> **Input records**:
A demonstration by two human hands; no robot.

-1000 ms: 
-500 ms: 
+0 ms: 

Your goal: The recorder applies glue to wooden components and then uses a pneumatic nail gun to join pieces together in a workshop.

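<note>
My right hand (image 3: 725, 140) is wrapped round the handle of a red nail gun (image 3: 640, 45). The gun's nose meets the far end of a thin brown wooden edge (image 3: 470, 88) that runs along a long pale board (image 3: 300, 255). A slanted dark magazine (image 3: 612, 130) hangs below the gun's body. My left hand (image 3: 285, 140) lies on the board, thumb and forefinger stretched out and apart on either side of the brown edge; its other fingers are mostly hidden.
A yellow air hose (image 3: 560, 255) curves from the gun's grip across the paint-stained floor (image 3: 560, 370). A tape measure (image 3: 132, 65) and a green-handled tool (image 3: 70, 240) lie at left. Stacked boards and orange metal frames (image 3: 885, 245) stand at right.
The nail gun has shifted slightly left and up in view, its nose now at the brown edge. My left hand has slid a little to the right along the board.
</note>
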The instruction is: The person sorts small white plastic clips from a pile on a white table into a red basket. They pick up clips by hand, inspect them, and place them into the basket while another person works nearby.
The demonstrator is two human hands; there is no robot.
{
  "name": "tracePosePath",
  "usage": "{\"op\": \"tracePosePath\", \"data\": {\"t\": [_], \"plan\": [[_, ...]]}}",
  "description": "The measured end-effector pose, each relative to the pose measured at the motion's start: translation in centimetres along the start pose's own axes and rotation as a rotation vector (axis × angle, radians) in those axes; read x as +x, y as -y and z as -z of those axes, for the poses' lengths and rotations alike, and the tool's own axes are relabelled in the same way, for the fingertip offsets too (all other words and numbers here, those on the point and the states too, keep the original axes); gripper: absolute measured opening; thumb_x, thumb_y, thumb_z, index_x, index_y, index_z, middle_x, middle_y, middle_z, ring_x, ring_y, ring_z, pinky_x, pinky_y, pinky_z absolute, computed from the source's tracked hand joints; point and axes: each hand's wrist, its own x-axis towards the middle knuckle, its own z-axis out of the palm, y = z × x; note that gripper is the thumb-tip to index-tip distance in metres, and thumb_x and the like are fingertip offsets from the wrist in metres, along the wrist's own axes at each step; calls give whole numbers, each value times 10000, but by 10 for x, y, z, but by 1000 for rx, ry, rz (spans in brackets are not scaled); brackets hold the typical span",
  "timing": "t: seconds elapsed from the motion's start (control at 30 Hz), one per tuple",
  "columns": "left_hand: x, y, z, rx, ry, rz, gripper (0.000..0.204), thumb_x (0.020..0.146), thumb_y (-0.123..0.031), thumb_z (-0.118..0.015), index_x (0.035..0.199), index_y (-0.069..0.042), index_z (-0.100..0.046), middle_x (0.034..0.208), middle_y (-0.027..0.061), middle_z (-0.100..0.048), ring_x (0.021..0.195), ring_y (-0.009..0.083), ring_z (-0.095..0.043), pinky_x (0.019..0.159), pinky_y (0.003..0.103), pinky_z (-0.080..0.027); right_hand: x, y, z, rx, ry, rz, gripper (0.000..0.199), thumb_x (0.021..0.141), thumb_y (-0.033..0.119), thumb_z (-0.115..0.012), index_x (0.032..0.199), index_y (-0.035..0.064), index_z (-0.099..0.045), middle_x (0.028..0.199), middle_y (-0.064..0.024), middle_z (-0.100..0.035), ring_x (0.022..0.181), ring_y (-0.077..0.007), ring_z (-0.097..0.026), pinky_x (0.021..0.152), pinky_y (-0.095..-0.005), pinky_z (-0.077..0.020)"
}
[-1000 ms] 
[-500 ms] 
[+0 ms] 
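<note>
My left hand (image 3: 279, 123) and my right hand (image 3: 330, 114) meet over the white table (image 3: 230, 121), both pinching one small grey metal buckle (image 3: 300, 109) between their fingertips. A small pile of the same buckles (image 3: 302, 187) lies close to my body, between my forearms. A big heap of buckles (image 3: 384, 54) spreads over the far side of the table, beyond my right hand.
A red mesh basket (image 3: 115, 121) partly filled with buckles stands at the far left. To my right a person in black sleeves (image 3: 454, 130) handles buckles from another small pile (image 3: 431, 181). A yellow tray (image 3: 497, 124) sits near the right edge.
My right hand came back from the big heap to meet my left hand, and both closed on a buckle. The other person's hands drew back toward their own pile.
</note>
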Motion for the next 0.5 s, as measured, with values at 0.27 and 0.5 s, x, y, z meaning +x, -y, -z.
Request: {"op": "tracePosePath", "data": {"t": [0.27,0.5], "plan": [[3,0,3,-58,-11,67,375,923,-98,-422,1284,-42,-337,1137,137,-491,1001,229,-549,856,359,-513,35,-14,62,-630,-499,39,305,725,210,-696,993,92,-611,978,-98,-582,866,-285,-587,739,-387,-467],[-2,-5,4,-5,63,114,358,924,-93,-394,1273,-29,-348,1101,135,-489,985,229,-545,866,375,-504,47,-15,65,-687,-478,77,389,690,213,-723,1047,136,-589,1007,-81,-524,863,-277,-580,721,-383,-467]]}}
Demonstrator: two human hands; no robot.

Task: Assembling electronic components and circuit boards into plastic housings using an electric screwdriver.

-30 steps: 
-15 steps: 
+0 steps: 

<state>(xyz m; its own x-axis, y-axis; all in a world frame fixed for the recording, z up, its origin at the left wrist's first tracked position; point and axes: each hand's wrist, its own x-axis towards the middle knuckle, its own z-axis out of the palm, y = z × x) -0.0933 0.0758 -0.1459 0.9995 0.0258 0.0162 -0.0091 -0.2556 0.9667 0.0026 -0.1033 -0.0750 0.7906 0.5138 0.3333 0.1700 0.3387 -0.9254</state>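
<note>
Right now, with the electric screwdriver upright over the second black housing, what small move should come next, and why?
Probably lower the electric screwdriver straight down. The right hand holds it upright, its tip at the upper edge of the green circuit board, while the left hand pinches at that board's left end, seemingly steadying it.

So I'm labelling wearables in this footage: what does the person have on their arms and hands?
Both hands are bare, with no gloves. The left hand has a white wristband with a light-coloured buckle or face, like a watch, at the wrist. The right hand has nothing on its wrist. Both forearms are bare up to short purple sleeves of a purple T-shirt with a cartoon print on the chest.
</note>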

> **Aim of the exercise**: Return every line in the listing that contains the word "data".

> **Written answer**:
  "usage": "{\"op\": \"tracePosePath\", \"data\": {\"t\": [_], \"plan\": [[_, ...]]}}",
Request: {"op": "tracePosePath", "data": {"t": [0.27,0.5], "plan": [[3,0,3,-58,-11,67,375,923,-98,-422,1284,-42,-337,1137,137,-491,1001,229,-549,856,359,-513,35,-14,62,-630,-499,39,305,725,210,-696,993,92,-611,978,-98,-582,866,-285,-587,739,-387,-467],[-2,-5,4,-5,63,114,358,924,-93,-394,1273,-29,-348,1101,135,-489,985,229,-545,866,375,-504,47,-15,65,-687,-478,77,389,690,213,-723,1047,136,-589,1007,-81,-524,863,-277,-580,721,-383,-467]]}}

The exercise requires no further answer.